Open licenses for data

How to choose and apply an open license to your research data

June 9, 2023 9 mins


Open licenses allow anyone to use, re-use, and redistribute research data with minimal restrictions. In this article, you’ll find everything you need to know about open licenses, including the most common open licenses, how to apply an open license to your data, and the benefits of doing so.

It’s incredibly beneficial for society to share data. Open data can accelerate scientific discovery, increase collaboration, and improve reproducibility. Open licenses also facilitate data sharing by managing copyright and other restrictions that might otherwise restrict its dissemination or reuse. 

Moreover, many publishing venues, funders, and governments now enforce data sharing policies and mandates. At F1000, all datasets associated with articles submitted to an F1000 publishing venue must have an open license, permitting maximum reuse by others with minimal restrictions. 

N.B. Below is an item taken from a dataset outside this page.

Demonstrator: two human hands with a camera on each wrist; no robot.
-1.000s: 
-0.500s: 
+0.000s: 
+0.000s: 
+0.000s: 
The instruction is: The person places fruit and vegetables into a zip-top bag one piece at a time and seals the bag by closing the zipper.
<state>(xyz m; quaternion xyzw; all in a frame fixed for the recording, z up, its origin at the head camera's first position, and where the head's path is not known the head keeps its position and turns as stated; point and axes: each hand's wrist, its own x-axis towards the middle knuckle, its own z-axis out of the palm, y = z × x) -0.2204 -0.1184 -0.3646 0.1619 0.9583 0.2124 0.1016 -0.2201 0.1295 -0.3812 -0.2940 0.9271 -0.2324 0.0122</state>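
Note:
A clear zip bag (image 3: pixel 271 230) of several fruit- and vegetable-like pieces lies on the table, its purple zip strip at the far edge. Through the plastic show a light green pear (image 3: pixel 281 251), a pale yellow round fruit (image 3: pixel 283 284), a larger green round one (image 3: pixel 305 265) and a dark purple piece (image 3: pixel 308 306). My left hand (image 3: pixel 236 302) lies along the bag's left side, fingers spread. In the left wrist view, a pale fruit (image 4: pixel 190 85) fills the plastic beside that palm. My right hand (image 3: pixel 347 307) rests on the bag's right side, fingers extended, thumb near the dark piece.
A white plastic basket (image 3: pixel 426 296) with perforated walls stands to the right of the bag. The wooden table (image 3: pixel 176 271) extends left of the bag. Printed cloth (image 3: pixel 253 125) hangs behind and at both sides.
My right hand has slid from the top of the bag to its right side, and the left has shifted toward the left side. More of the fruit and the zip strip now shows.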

Read on to find out how to apply a license to your research data.

What is an open license?

An open license allows you to permit others to use your creative work under copyright laws. Research data can be reused with minimum restrictions when researchers apply open licenses. By permitting reuse, you support reproducibility and transparency in research and allow others to build on your findings.

Open licenses are not to be confused with open source software licenses. Open source licenses allow others to use, modify, and share your research software. Software licensing allows you to communicate what other researchers can and cannot do with your software. Still, choosing the best license for your project can be challenging.

We’ll be offering preliminary guidance on selecting an open license for research data in this blog.

Why apply an open license to your research data?

The two most effective ways of communicating permissions to potential reusers of data are licenses and waivers. If you don’t apply a license to your research data, the default position of “all rights reserved” will apply to your work. Reserving all rights prevents other researchers from reusing your data.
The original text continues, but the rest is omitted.